I need to tell you the truth... I'm human.
Hi, I'm Dani and I'm a paper florist. I design high-end paper flowers for people who want something beautiful to last forever. It's ironic actually. My husband has just been diagnosed with Hodgkins Lymphoma. It's ironic that I can create "life" for a flower from paper, but I can't save one of a human's.
Dave and I have been married for 16 yrs, together for 19 and we have created two beautiful children together. A girl, Lawsen, who's 11. And a boy, Owen, who's just turned 14. We have three Pit bull rescues, who happen to be a motley crew of lunatics, and a cat who thinks she's a dog. We haven't had the heart to correct her on that.
I feel so ashamed in saying this, but I've been incredibly selfish. I've been really stressed about my business, whining, bitching and moaning about ridiculous things when God has other plans for us instead.

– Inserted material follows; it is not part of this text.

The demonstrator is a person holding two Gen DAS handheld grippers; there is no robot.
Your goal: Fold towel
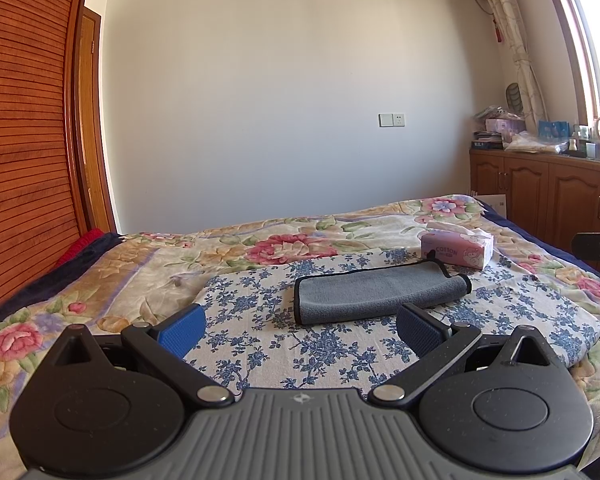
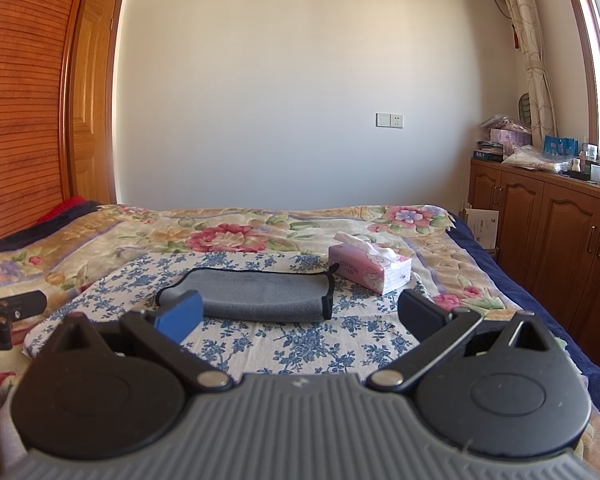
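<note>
A grey towel (image 1: 374, 293) with black trim lies folded into a long strip on a blue-flowered white cloth (image 1: 320, 344) on the bed. It also shows in the right wrist view (image 2: 260, 295). My left gripper (image 1: 300, 330) is open and empty, held just short of the towel's near edge. My right gripper (image 2: 300, 316) is open and empty, also just short of the towel; its left blue pad (image 2: 180, 316) overlaps the towel's left end in the view.
A pink tissue box (image 1: 458, 248) stands behind the towel's right end, seen also in the right wrist view (image 2: 370, 268). A flowered bedspread (image 1: 140, 264) covers the bed. A wooden wardrobe (image 1: 20, 120) is at left, wooden cabinets (image 2: 560, 232) at right.
</note>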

I've fallen apart, cried, screamed and punched my pillow. I've been angry, depressed and yes, unlike myself, very negative. I try to hide all of this because I know it will do no good to my husband if he sees it.
I realize now that I've been feeling sorry for myself, shutting down, and not helping the situation in any way. I'm so embarrassed to admit it, but I wanted to just say screw it and quit. I now realize that if I quit trying and quit creating, my husband might not ever see the work that he supported me in doing for so many years, succeed. To be honest, completely honest, I don't exactly know what success looks like for me. But I want the chance to find it.
Nothing in life is forever, life is so fleeting and being negative, sad, angry, or any of this, will not save him. It won't make him live longer, or make it all go away. But I can be present and I can love him and my children with all my heart. I can be strong for him, I can pick him up when he falls. That I can do. I hope. The rest... doesn't really matter, does it?
I will continue being strong. I will work as hard as I can to help him. Create with my hands and heart and I'll be the best version of myself. Because that is the only option I'm giving myself. So, screw you Cancer, we've got shit to do yet.